▶ _What is being asked_
Return the records exactly, with nothing added.

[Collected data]
******************************
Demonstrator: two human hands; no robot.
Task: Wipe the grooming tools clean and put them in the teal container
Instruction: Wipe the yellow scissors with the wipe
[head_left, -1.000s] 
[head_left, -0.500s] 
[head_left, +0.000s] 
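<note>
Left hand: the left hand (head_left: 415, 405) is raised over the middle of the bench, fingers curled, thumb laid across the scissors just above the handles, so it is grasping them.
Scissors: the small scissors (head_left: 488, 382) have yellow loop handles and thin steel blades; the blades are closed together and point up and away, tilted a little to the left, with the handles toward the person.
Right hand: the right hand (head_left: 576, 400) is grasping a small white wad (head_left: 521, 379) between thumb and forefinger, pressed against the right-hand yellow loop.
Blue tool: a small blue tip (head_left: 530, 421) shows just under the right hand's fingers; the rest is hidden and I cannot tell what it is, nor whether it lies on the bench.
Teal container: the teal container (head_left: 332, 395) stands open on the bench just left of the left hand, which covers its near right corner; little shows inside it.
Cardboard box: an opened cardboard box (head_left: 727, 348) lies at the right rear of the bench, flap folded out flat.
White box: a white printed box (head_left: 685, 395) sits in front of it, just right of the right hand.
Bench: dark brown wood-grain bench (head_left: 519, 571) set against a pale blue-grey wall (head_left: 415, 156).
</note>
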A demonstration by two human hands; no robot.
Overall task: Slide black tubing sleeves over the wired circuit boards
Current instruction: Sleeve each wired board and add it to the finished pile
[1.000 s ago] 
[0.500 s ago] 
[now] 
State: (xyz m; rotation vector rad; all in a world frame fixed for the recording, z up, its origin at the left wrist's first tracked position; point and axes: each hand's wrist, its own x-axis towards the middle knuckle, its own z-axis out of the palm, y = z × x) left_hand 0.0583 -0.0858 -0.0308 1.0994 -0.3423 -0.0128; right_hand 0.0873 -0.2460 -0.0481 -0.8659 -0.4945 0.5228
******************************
▶ _Solution to the problem_
Demonstrator: two human hands; no robot.
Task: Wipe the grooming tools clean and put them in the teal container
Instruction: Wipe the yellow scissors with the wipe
[head_left, -1.000s] 
[head_left, -0.500s] 
[head_left, +0.000s] 
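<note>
Left hand: the left hand (head_left: 415, 405) is raised over the middle of the bench, fingers curled, thumb laid across the scissors just above the handles, so it is grasping them.
Scissors: the small scissors (head_left: 488, 382) have yellow loop handles and thin steel blades; the blades are closed together and point up and away, tilted a little to the left, with the handles toward the person.
Right hand: the right hand (head_left: 576, 400) is grasping a small white wad (head_left: 521, 379) between thumb and forefinger, pressed against the right-hand yellow loop.
Blue tool: a small blue tip (head_left: 530, 421) shows just under the right hand's fingers; the rest is hidden and I cannot tell what it is, nor whether it lies on the bench.
Teal container: the teal container (head_left: 332, 395) stands open on the bench just left of the left hand, which covers its near right corner; little shows inside it.
Cardboard box: an opened cardboard box (head_left: 727, 348) lies at the right rear of the bench, flap folded out flat.
White box: a white printed box (head_left: 685, 395) sits in front of it, just right of the right hand.
Bench: dark brown wood-grain bench (head_left: 519, 571) set against a pale blue-grey wall (head_left: 415, 156).
</note>
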A demonstration by two human hands; no robot.
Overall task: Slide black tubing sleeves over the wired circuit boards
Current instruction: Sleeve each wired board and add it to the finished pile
[1.000 s ago] 
[0.500 s ago] 
[now] 
State: (xyz m; rotation vector rad; all in a world frame fixed for the recording, z up, its origin at the left wrist's first tracked position; point and axes: each hand's wrist, its own x-axis towards the middle knuckle, its own z-axis out of the palm, y = z × x) left_hand 0.0583 -0.0858 -0.0308 1.0994 -0.3423 -0.0128; right_hand 0.0873 -0.2460 -0.0481 -0.8659 -0.4945 0.5228

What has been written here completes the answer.